According to studies and correspondence produced by the French Foreign Affairs Ministry in the late 1940s and early 1950s, most of the objects that passed through rue Mayran went to Krakow to furnish the offices and residences associated with the General-Gouvernement. The Wawel Castle was used as a depot.
André Maurois’ library ended up in Ratibor/Raciborz, as did the libraries of Simon Petlura and Léon Blum, former French Prime Minister who was tried at Riom by Vichy and ended up in Buchenwald.
One of Heinrich Himmler’s houses at Glawa in Silesia served as an erstwhile depot for select French libraries before being transferred to the University of Poznan, which was also used as a depot for tens of thousands of books belonging to French Freemasons and rare books removed from countless churches and monasteries.
Prince Pless’ castle near Klodzko/Glatz in Lower Silesia was used as a book depot.
War-making items from the “Musée de l’Armée” in Paris ended up in a local museum of Wroclaw/Breslau.
Objects associated with Frédéric Chopin were stolen from a society dedicated to the memory of Chopin in Lyon, France, and placed by the Germans in a museum in Krakow.

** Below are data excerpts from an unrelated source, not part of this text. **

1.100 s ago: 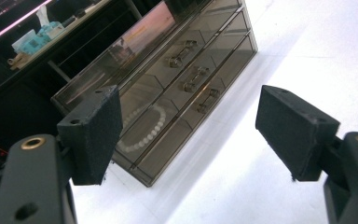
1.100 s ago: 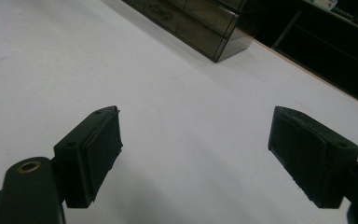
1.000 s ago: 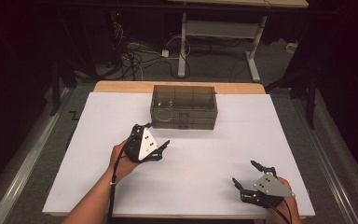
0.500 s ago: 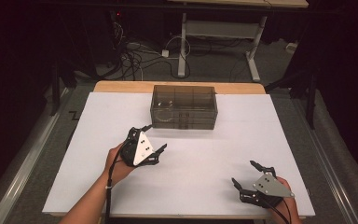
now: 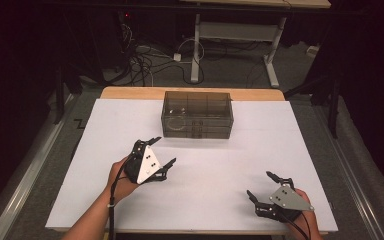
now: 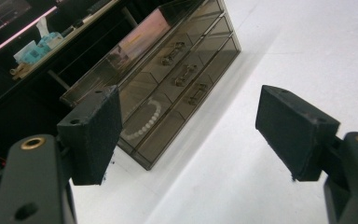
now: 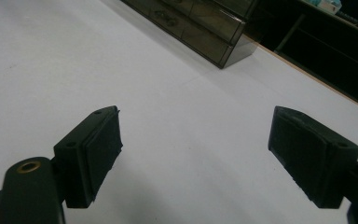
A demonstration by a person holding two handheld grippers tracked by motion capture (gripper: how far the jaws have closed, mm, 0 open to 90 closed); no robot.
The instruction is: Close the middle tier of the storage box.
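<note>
Dark room; cables point(image 5: 145, 62) litter grey floor point(image 5: 240, 70) beyond white table point(image 5: 260, 150).

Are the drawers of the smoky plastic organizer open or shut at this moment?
Shut. In the left gripper view the drawers sit flush with the organizer front, none pulled out.

A white sheet point(image 5: 280, 150) covers the wooden tabletop point(image 5: 130, 92) — bare wood shows along the far edge. Beyond it, tangled cables point(image 5: 145, 57) lie on the grey floor beside a white desk frame point(image 5: 232, 32) — a tissue pack point(image 6: 46, 39) sits farther off.
</note>
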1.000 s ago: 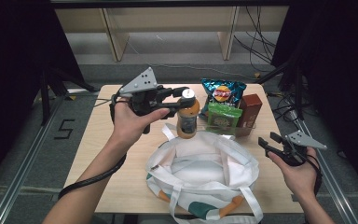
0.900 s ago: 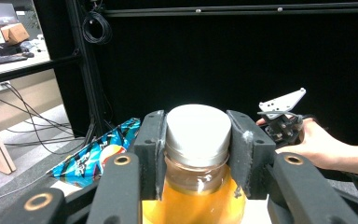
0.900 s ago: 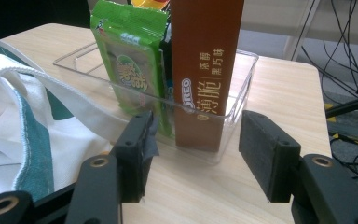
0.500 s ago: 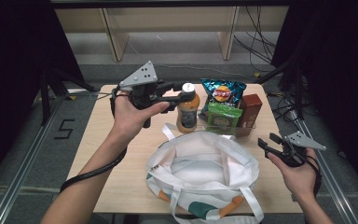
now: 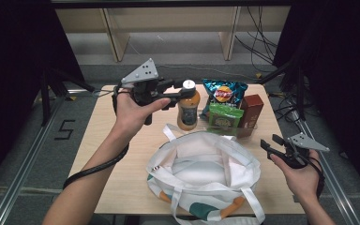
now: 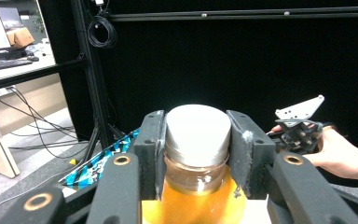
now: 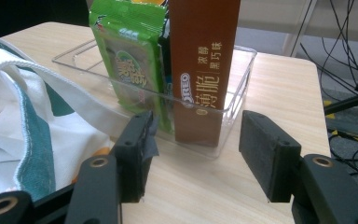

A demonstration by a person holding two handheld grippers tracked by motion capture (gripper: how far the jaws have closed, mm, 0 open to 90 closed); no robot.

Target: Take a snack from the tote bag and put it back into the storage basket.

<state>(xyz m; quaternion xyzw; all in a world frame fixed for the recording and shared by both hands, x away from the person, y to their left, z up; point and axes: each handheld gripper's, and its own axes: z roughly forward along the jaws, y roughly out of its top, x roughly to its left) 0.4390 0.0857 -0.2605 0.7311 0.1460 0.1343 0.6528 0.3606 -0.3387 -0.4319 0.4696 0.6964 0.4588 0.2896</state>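
We see the left gripper with its jaws clamped on the white cap of the orange juice bottle, above the bench beside the clear tray. The right gripper jaws stand open, empty, near the tote bag.

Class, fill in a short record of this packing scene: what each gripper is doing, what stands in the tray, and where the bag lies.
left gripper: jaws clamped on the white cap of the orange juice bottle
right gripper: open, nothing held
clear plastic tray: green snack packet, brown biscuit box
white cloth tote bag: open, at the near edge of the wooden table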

Gauleiter Hans Frank used the Palace of Count Potocki as one of his residences in Kreszowice where he brought in countless items from German-occupied France. The question remains: how many of these objects was he able to take with him on his hasty retreat to southern Bavaria in mid-January 1945? What happened to the objects that remained in Kreszowice?
Last but not least, a priceless stamp collection looted by the Germans from a Postal Museum in Poland, fell into the hands of French occupation authorities in postwar Germany. It was valued in 1950 at 40 million francs, a staggering sum which would make it one of the most expensive stamp collections in the world today. Officials at the French Ministry of Foreign Affairs proposed that the stamp collection should be used as a bargaining chip with the postwar Polish authorities to sway them into exchanging it for the libraries and countless objects forcibly removed from French institutions and households.